The Tesla-SolarCity marriage: more important than second-quarter results. While earnings, deliveries and production numbers all seem vitally important from the perspective of short-term-obsessed money managers, the biggest recent news surrounding the company is undoubtedly Tesla’s decision to acquire SolarCity (SCTY) for $2.6 billion.

The move, which thrusts Tesla to the front and center of the solar power industry, effectively makes Tesla a more diversified sustainable energy company rather than just a high-tech, new-age auto titan.

While Tesla investors remain somewhat unconvinced by the merits of the deal — SCTY isn’t close to being profitable and has over $2.6 billion in debt — Tesla CEO Elon Musk insisted the SolarCity deal was made with a long-term mindset.

Medium-term “drivers” for TSLA stock. The most important medium-term catalysts for Tesla and its stock price will be the upcoming Model 3, projected to debut in late 2017. The Model 3 will be the company’s first-ever mass-produced, affordable vehicle, and will retail for $35,000 before incentives.
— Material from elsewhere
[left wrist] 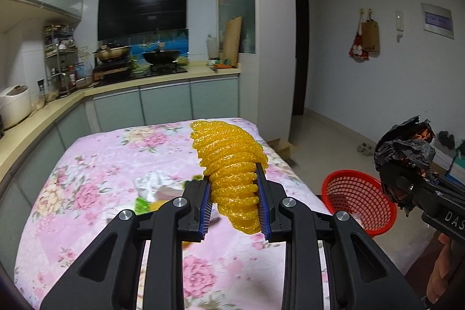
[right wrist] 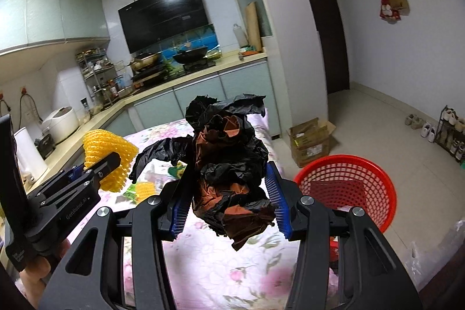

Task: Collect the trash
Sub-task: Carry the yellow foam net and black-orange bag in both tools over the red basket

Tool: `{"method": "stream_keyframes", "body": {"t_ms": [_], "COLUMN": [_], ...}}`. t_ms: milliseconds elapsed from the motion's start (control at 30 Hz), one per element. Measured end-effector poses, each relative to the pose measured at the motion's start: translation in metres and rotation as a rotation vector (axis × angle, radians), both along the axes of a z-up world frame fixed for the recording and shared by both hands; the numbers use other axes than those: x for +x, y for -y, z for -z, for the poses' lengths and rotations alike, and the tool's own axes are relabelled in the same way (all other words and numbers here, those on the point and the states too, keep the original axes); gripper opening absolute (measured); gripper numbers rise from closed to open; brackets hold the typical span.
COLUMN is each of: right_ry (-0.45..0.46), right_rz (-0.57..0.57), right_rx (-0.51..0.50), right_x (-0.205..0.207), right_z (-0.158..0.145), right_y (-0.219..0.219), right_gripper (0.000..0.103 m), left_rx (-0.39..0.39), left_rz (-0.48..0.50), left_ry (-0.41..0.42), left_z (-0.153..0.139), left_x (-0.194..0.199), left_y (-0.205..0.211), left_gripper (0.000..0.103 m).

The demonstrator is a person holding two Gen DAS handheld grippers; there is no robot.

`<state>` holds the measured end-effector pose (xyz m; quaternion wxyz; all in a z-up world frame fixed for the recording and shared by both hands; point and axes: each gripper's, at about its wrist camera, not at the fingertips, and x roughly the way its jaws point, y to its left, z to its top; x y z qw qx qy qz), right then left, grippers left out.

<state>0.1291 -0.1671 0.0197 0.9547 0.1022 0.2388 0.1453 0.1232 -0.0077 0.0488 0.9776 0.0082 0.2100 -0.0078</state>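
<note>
My left gripper (left wrist: 234,188) is shut on a yellow foam fruit net (left wrist: 229,161), held up above the table with the pink flowered cloth (left wrist: 96,193). My right gripper (right wrist: 228,193) is shut on a crumpled black plastic bag (right wrist: 229,159) with brown showing inside. In the left wrist view the bag (left wrist: 404,153) and the right gripper (left wrist: 407,179) appear at the right, over a red mesh basket (left wrist: 357,193). The right wrist view shows that basket (right wrist: 348,182) on the floor to the right of the table, and the yellow net (right wrist: 107,153) in the left gripper (right wrist: 96,164) at left.
More scraps, white and green-yellow (left wrist: 151,188), lie on the cloth (right wrist: 203,260) behind the left fingers. A kitchen counter (left wrist: 162,77) with woks runs behind the table. A cardboard box (right wrist: 311,141) and shoes (right wrist: 424,127) sit on the tiled floor to the right.
</note>
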Motion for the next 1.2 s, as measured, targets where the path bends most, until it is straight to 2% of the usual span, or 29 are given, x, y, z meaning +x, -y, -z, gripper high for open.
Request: {"method": "stream_keyframes", "body": {"t_ms": [567, 833, 1200], "right_ry": [-0.075, -0.147, -0.305], "right_rz": [0.172, 0.26, 0.338], "right_rx": [0.002, -0.002, -0.001], "right_x": [0.02, 0.04, 0.083], "right_z": [0.021, 0.041, 0.085], "right_y": [0.054, 0.083, 0.117], "right_gripper": [0.047, 0.047, 0.047], "left_rx": [0.018, 0.013, 0.0], "left_rz": [0.185, 0.281, 0.391], "left_ry": [-0.076, -0.163, -0.328], "left_z": [0.026, 0.051, 0.096], "left_x": [0.044, 0.081, 0.137], "left_y": [0.074, 0.114, 0.164], "left_gripper": [0.025, 0.025, 0.027]}}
In the first week that Tesla began taking deposits for the Model 3, customers placed over 325,000 reservations, implying $14 billion in future sales.

In May, in order to fast-forward its production ambitions, Tesla moved up its goal of producing 500,000 vehicles annually by two years, from 2020 to 2018. The “Gigafactory,” the massive battery-production plant in development in Nevada, will be central to these efforts.

When completed, it will be the second-largest building by volume on the planet, giving it unparalleled scale in the electric car industry.

“Benefiting from the anticipated fierce competitions from China and Korea, the average lithium-ion battery pack has already dropped to $150 per KWh from $1,200,” says K C Ma, professor of finance at Stetson University. “The accelerated progress of the Gigafactory in the second quarter led Musk to predict that their cost can go down to $100 per KWh by 2020. This is an exciting outlook since battery cost, around a quarter of the car price, is a deal-breaker for the future of American (electric) car use.”

[See: 10 Ways to Invest in Driverless Cars.]

Longer-term. The enigmatic Musk, sometimes referred to as the real-life Tony Stark, is pushing the boundaries with Tesla’s autonomous driving initiatives. Despite recent wrecks, one fatal, that involved Tesla drivers using the Autopilot feature, Tesla notes that Autopilot is, to date, still safer than human-piloted vehicles.

“This is the first known fatality in just over 130 million miles where Autopilot was activated. Among all vehicles in the U.S., there is a fatality every 94 million miles. Worldwide, there is a fatality approximately every 60 million miles,” the company said in a post on its blog.

Within the next decade, Tesla aims to produce fully autonomous vehicles that are 10 times safer than manually operated ones.

Autonomy is a major part of Tesla’s long-term vision; Musk recently released a 10-year plan for the company that includes letting Tesla owners add their fully autonomous cars “to the Tesla shared fleet just by tapping a button on the Tesla phone app.”

Essentially Tesla plans to go up against Uber, and to allow customers to generate income while they’re at work or sleeping.

[See: 11 Stocks That Donald Trump Loves.]

While the Palo Alto, California-based company’s second-quarter results and third-quarter projections are important, what’s far more important is the long-term plan, which is wildly ambitious and risky — but potentially very lucrative for patient investors.